Objective: The objective of this study was to collect and analyze epidemiologic and specific clinical data of IEM, especially in small-molecule diseases.
Material and method: All patients were categorized into 2 major groups. 1) positive diagnoses for IEM 2) negative diagnoses for IEM. The two groups were investigated, studied including statistical analysis.

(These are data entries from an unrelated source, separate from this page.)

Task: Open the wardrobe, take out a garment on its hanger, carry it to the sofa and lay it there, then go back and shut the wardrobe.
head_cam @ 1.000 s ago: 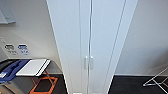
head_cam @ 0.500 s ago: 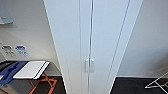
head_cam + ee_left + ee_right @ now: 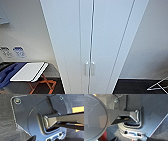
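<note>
Approach to the wardrobe [image 3: 92, 37] is what has changed over the last second: in the head view the white cabinet is seen nearer and more centred than it was one second ago, and the whole picture has shifted, so it is judged that the robot has driven closer and not that anything in the room was moved. The two doors are shut, with only a thin dark seam between them, and the pair of small vertical handles [image 3: 89, 68] is seen low in the picture, the two just beside each other at the seam. The garment, its hanger and the sofa cannot be seen, so the garment is judged to be behind the closed doors.

To the left of the wardrobe a folding stand with orange legs [image 3: 41, 83] carries a white board [image 3: 28, 71], and a blue cloth [image 3: 8, 73] lies beside it. At the right edge part of a white wire rack [image 3: 158, 86] is seen on the dark floor.

State of the jaws cannot be told for either arm. The task is judged to be at its very beginning: opening is not yet begun.
</note>
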You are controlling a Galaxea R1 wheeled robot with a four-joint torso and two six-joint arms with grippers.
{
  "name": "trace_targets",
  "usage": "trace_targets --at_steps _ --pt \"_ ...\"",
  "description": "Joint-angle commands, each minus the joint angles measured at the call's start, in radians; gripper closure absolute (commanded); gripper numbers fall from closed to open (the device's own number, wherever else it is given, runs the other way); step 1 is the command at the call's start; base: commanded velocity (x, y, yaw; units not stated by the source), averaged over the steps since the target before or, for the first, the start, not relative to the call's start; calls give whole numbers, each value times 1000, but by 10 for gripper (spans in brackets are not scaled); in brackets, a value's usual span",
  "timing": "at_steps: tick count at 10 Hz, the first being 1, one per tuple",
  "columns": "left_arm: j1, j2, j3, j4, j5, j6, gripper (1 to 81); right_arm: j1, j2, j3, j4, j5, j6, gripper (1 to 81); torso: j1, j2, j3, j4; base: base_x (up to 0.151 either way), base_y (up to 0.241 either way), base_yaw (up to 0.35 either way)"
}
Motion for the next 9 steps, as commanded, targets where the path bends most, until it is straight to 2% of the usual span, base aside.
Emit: trace_targets --at_steps 1,3,5,9 --pt "-21 -12 13 11 67 6 10 13 -20 15 -11 -51 2 10 0 0 0 0 0 0 0" --pt "-21 -12 16 11 71 6 10 17 -29 20 -9 -50 2 10 0 0 0 0 0 0 0" --pt "-29 -55 81 10 73 2 10 41 -85 85 -8 -31 8 10 0 0 0 0 0 0 0" --pt "-119 -294 392 7 74 -6 10 193 -343 439 -5 -46 15 10 0 0 0 0 0 0 0"
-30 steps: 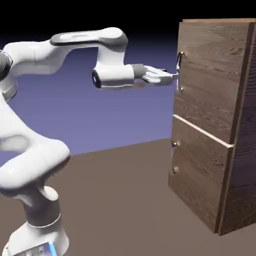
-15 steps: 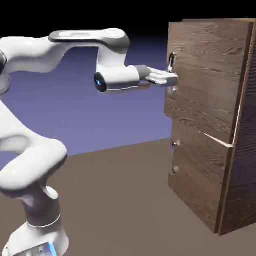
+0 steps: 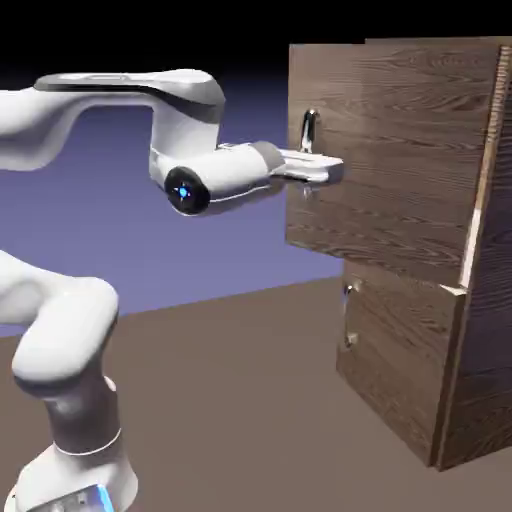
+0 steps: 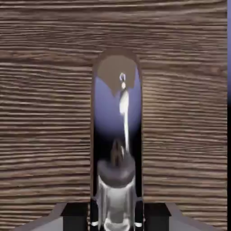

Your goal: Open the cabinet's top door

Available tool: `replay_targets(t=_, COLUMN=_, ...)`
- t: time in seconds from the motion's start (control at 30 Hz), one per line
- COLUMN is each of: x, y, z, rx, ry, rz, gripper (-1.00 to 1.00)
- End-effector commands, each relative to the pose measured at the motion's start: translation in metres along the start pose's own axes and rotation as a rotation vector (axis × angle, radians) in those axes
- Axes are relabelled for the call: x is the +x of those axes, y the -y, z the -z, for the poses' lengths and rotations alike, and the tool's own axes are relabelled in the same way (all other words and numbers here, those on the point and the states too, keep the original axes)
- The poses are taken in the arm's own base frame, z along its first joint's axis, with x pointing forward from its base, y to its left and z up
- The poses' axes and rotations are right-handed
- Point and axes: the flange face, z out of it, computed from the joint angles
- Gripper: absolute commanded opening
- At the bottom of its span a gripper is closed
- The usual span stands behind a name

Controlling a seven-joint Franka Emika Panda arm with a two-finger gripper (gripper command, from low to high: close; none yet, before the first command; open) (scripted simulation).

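The cabinet [image 3: 492,330] is a tall dark wood-grain box at the exterior view's right. Its top door [image 3: 400,150] stands swung out from the front, hinged at the right edge. The door's curved silver handle [image 3: 309,129] sits near its free left edge. My gripper [image 3: 322,172] reaches in level from the left and is shut on the lower part of that handle. In the hand view the mirror-like handle [image 4: 117,126] runs up the middle, clamped between my fingertips [image 4: 94,215], with the door's wood [image 4: 45,113] filling the frame behind it.
The shorter lower door [image 3: 400,360] is closed, with a small handle [image 3: 348,315] at its left edge. A pale edge strip [image 3: 455,291] separates the two doors. Brown tabletop [image 3: 230,400] lies in front of the cabinet. My arm's elbow [image 3: 60,330] bulks at lower left.
My gripper closed on the handle and drew back to the left. The top door has swung out from flush to clearly ajar, its free edge moving left.
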Motion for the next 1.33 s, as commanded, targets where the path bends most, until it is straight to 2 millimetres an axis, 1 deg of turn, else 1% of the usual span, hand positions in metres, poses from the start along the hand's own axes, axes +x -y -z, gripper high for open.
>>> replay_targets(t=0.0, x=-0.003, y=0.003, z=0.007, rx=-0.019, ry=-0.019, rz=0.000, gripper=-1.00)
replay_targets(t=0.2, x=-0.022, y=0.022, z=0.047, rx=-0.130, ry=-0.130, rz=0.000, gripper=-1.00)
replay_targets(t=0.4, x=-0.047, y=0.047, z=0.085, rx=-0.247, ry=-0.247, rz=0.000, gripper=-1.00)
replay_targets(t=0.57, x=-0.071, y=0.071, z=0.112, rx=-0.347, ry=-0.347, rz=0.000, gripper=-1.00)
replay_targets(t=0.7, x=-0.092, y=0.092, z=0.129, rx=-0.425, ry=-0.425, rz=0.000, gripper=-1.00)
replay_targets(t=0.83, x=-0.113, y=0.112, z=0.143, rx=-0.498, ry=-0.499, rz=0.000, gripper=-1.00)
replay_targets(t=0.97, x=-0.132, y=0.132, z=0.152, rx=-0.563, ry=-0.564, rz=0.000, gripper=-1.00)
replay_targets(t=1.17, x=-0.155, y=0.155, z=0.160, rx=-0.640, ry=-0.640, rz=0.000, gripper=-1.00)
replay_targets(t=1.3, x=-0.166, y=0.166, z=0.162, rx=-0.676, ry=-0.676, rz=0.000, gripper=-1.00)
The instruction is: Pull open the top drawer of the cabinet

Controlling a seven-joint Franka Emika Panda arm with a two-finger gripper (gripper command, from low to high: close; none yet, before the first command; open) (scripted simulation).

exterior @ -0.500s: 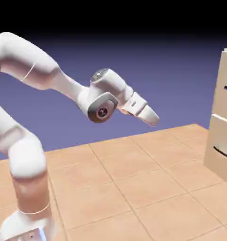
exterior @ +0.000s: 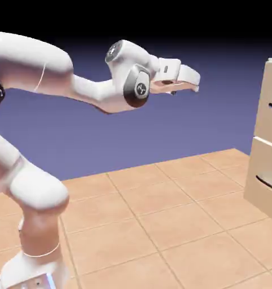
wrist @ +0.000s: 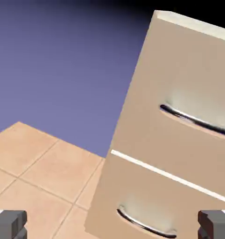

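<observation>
So the gripper [wrist: 112, 225] is nearest, fingers spread wide with nothing between them, probably so they can straddle a handle. Past it, well apart, stands the cabinet [wrist: 154, 88], its top drawer [wrist: 179, 79] above the lower one [wrist: 147, 198]. Both look shut, contents hidden.

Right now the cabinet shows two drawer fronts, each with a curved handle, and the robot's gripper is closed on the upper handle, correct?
Not quite: the gripper is open and holds nothing, as the hand view shows; the rest is right.
</observation>
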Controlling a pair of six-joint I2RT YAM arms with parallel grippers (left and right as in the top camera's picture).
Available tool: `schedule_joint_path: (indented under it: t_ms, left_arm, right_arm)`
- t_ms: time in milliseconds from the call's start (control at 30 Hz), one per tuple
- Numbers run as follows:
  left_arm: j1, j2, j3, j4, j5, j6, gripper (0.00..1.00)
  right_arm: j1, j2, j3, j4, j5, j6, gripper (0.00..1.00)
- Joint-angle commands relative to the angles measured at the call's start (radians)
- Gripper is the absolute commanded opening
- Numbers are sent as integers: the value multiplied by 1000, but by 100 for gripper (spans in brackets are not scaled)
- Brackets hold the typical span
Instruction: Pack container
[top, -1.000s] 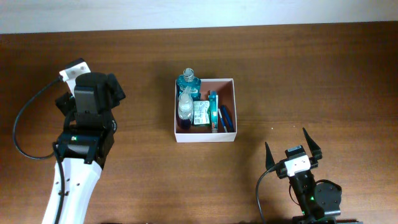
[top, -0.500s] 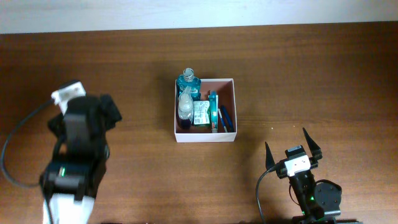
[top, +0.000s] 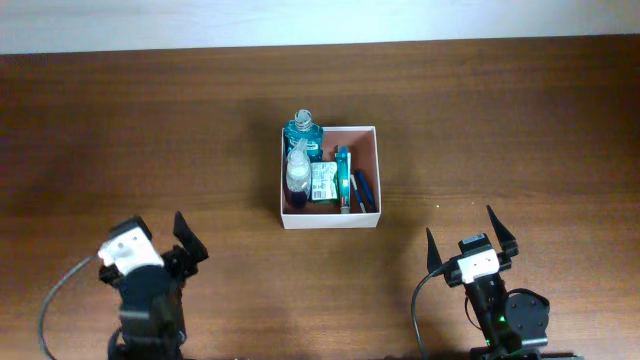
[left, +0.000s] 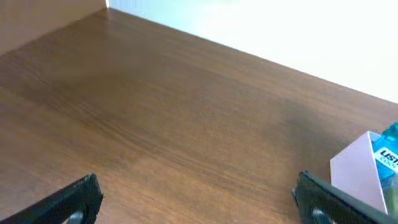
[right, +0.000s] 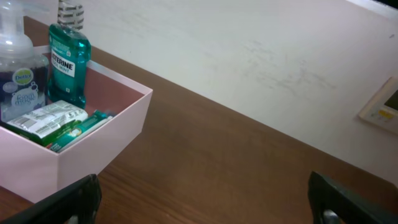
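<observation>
Near the middle of the brown wooden table (top: 520, 110), slightly toward the far side: a square open-top cardboard box (top: 330, 221), white outside, pinkish-brown inside. Upright in its far left corner, a teal mouthwash bottle (top: 303, 131). Just nearer than that, also upright, a clear pump bottle with a white top (top: 297, 172). Beside the pump bottle, a small green-and-white packet (top: 322, 184). Right of the packet, a slim teal pack (top: 343, 178) standing on edge, then a dark blue item (top: 363, 190), too small to identify. Pinkish floor showing along the right side of the box.

Low at the near left of the table, the left end effector (left: 199, 202), well apart from the box. Fingers spread wide, only tabletop between them. In its wrist view, just a corner of the box at the right edge of the picture, with a sliver of the teal bottle behind it.

At the near right of the table, the right end effector (top: 462, 228), likewise well apart from the box. Fingers wide apart, gripping nothing. In its wrist view, the box off to the left, with the mouthwash bottle, the pump bottle and the packet showing above the white wall.
</observation>
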Motion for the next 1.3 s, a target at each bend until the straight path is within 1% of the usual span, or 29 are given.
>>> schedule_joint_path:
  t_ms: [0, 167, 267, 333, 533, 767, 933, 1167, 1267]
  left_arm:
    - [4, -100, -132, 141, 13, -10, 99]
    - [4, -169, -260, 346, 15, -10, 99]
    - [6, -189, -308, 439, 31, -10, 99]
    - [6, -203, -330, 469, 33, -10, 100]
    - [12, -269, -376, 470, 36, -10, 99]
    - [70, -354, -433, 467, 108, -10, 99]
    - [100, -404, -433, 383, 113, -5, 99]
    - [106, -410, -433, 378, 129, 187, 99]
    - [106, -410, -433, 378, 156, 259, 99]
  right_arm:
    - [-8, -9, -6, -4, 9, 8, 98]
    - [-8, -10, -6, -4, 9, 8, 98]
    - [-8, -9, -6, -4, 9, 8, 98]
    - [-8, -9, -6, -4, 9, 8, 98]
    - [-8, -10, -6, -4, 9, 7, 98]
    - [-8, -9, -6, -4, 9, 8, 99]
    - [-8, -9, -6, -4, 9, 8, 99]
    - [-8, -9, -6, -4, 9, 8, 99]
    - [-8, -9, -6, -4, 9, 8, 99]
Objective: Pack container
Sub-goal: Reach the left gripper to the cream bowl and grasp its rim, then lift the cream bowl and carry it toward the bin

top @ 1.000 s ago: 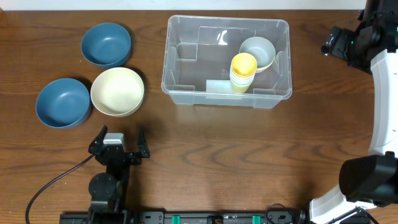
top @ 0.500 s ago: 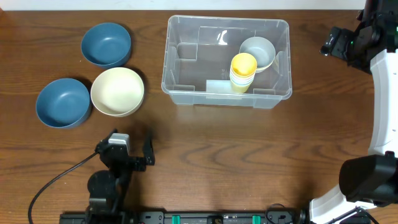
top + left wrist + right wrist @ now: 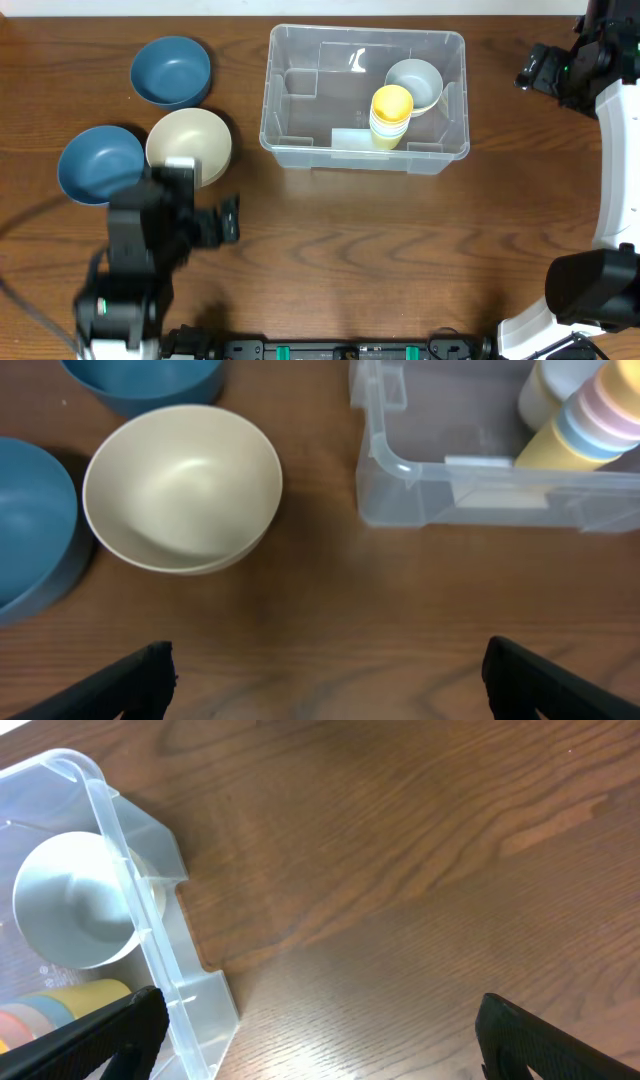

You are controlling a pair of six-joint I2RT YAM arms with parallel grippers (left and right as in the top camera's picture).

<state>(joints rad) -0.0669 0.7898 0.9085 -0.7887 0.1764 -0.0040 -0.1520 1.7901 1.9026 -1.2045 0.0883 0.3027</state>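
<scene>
While left fingers (image 3: 135,678) and right fingers (image 3: 105,1032) gape, the clear ridged container (image 3: 300,152) holds cups (image 3: 391,108).

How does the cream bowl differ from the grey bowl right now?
The cream bowl sits out on the table, left of the container; the grey bowl is already inside it, at the right end. The cream bowl looks wider than the grey bowl. Both are round and open side up.
</scene>
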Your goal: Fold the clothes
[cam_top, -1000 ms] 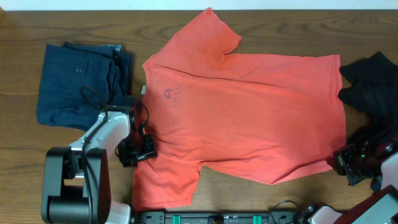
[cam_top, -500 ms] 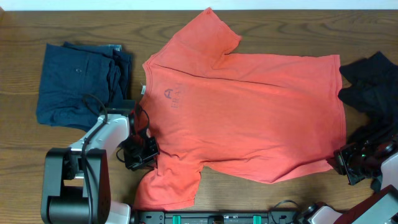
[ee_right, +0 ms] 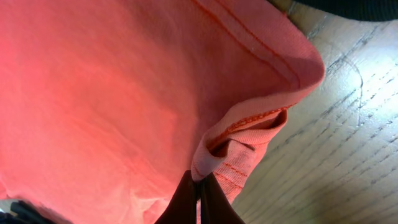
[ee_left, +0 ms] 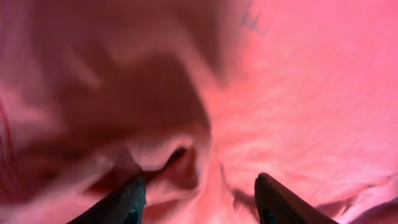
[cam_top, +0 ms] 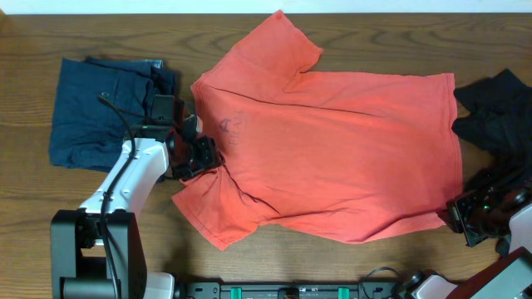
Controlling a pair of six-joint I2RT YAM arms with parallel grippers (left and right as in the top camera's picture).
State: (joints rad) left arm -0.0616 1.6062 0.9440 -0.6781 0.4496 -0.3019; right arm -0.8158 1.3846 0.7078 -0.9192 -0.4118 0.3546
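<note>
**Colleague:** Where's the shirt lying?

**Me:** I see the large coral-red short-sleeved T-shirt (cam_top: 349, 149) spread flat across the middle of the brown wooden table (cam_top: 100, 33), with its collar toward my left arm. The folded dark navy garment (cam_top: 100, 112) sits just beyond the collar. The crumpled black garment (cam_top: 495, 108) is by the hem.

**Colleague:** And the pincers?

**Me:** My left gripper (cam_top: 202, 158) rests over the cloth where the near sleeve meets the body. Its fingers (ee_left: 134, 199) stand apart, with rumpled red fabric beneath and nothing clamped. My right gripper (ee_right: 199, 186) is pinched together on the shirt's near hem corner.
</note>
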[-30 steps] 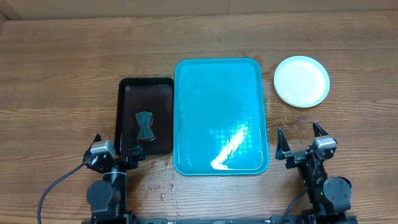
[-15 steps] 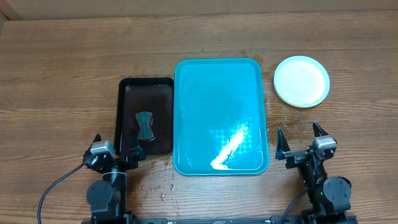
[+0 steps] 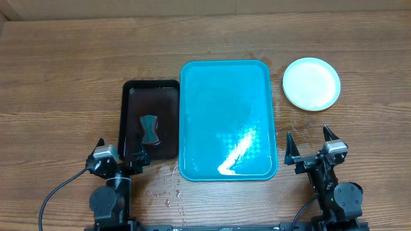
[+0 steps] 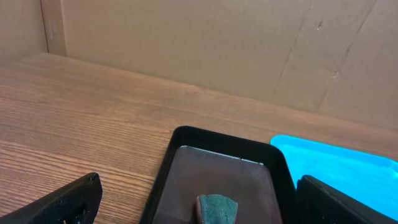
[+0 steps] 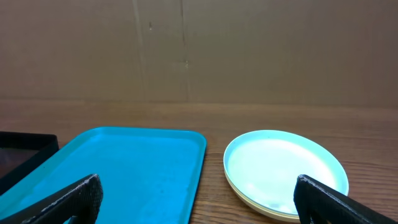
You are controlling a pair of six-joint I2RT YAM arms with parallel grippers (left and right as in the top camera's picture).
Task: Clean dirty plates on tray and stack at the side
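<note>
Holds the left end effector (image 3: 119,146) low at the near edge of the desk (image 3: 58,77), fingers (image 4: 62,202) spread fully wide, pinching nothing. Points it at the black tray (image 3: 149,96), with the near rim just ahead of it. Has a sponge (image 3: 149,129) lying flat in the near half of that black tray; catches only its teal far end in the left wrist view, between the two dark fingers.

Holds the right end effector (image 3: 307,133) at the same near edge, off to the right, likewise spread and gripping nothing, apart from everything on the desk.

Has the tray (image 3: 228,83) lying flat mid-desk, long side running away from the arms, left rim just beside the black tray; cannot tell whether touching. Carries a wet sheen (image 3: 239,149) on the near right part of the floor. Shows water drops (image 3: 172,186) on the wood just off the near left corner.

Finds the plates (image 3: 311,83) off the tray, stacked on the desk near its far right corner, apart from the rim. Shows a pale mint-white plate on top and, in the right wrist view, a yellow-green rim under it; cannot tell the count in the stack. Ends at the back in a cardboard wall (image 5: 186,50).
</note>
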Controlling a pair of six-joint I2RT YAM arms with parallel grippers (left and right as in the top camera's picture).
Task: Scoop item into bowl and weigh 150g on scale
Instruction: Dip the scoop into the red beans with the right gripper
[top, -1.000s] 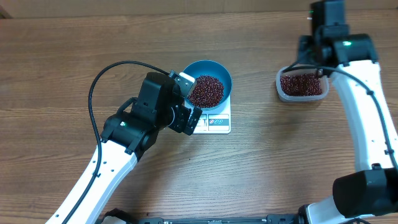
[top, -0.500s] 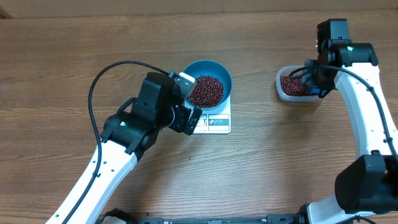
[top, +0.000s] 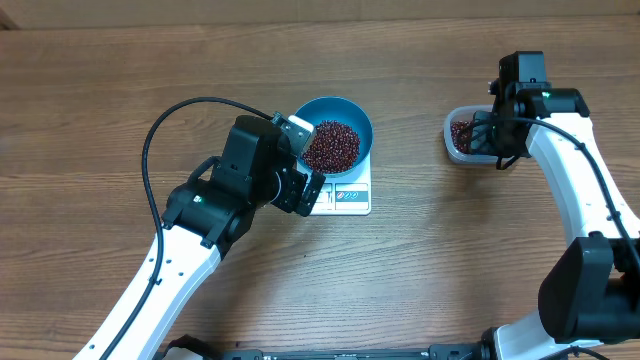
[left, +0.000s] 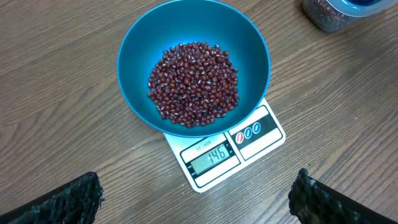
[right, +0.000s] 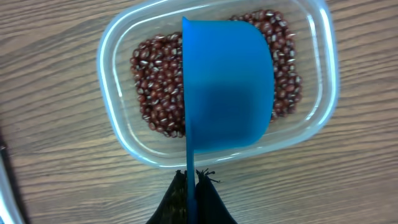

Results: The authors found that most IEM ascertained through plasma amino acid analysis were small-molecule diseases (74.3%) and amino acid disorders consisted of the most frequent disorders. The presented data demonstrated that the ratio of positive diagnoses to all patients studied was 1:8. Epidemiological data showed there were more male than female patients. Onset of diseases occurred predominantly during the first month of age, and was rarely found after 3 years of age. There were histories of consanguinity in half of the IEM patients. The most common presenting symptom was acute metabolic encephalopathy and specific signs for small-molecule disorders included hepatomegaly, unusual urine odor, acidosis, hyperammonemia, alteration of consciousness, and ketosis/ketonuria. These signs or symptoms indicated further metabolic investigations.
Conclusion: Comparison of the data from Thailand with other countries showed both similarities and differences to the Caucasian population. Thus, further studies in IEM are much needed for the Thai population.